Why can’t people just get along? It seems like in every group, from the deacon’s group at church to the PTA to the government, everyone is constantly fighting. How do we change this?

—Tired of the Squabbling (United States)


It helps when we all focus together on the ultimate goal—whether a healthy church that helps the community and its members; the parents and teachers working together to provide a good education and a safe and nurturing environment for the students; or a strong government that truly helps the people. Sometimes it is very human to get stuck in the ego or get caught in power struggles or wanting to be right or respected or elevated and we can lose sight of what the true mission of a group is.
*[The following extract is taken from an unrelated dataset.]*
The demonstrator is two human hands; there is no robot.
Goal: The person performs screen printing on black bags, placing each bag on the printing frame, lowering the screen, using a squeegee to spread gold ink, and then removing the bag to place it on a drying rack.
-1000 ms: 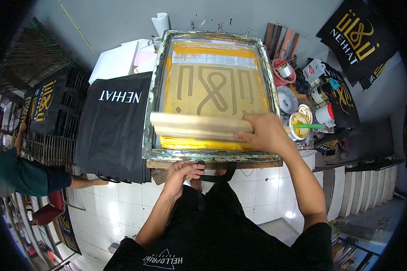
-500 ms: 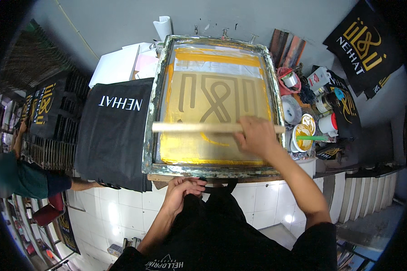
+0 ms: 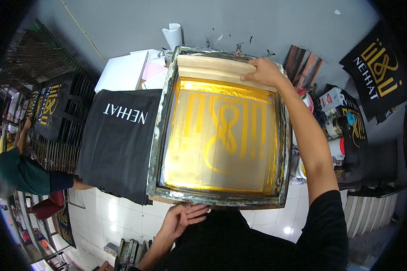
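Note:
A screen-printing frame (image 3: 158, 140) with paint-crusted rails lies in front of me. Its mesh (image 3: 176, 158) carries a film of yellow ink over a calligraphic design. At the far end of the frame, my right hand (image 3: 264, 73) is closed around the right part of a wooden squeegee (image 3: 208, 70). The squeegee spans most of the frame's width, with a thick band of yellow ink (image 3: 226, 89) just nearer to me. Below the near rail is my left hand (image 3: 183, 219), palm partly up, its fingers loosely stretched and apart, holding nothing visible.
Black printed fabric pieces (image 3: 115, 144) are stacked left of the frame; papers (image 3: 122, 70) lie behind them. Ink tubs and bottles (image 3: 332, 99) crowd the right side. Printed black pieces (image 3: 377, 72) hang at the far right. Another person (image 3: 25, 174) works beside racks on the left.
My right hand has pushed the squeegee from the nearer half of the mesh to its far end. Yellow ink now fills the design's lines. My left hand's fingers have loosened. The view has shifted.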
The more we focus on the mission of any group and on working together towards that mission, the less we will get caught in energy-draining traps of fighting against other members who ideally want to work towards the same goal and the more positive goals we will accomplish.

Lead the way by example, my friend!



Why do groups always break up? Bands, families, clubs, etc.? I keep trying to join groups but things always disintegrate for some reason or another—politics, in-fighting, boredom, I don’t know. I want to find some kind of community that can gel and stay the course.

–Loner but don’t want to be (United States)


That’s an excellent question. I believe it has to do with everyone’s issues being exponentially magnified when in a group. Of course, even an individual has his/her own issues that need to be addressed. When you get two people together, you have the first person’s issues, the second person’s issues, and then the issues of the joint entity that is made up of the two individuals. This becomes more and more complicated the more people are in a group, so you can only imagine although you don’t have to because, no doubt, you’ve seen a lot already without having to imagine.

It takes a lot to keep a group together. Often it is one or more key people—a social lynchpin, if you will. But it takes commitment on the part of each member of the group to stay the course even when difficult issues come up. It helps to have the group focus on a common goal (the fun of playing together if it’s a band or even a common goal such as getting to a certain level of fame or whatever). Only the most committed can stay the course. Sometimes, too, the group evolves and some members may decide they simply no longer fit, and that is okay as well.

Perhaps it is up to you now to find like-minded people and to create a space and forum to bring all of you together. Enjoy the process of building a community.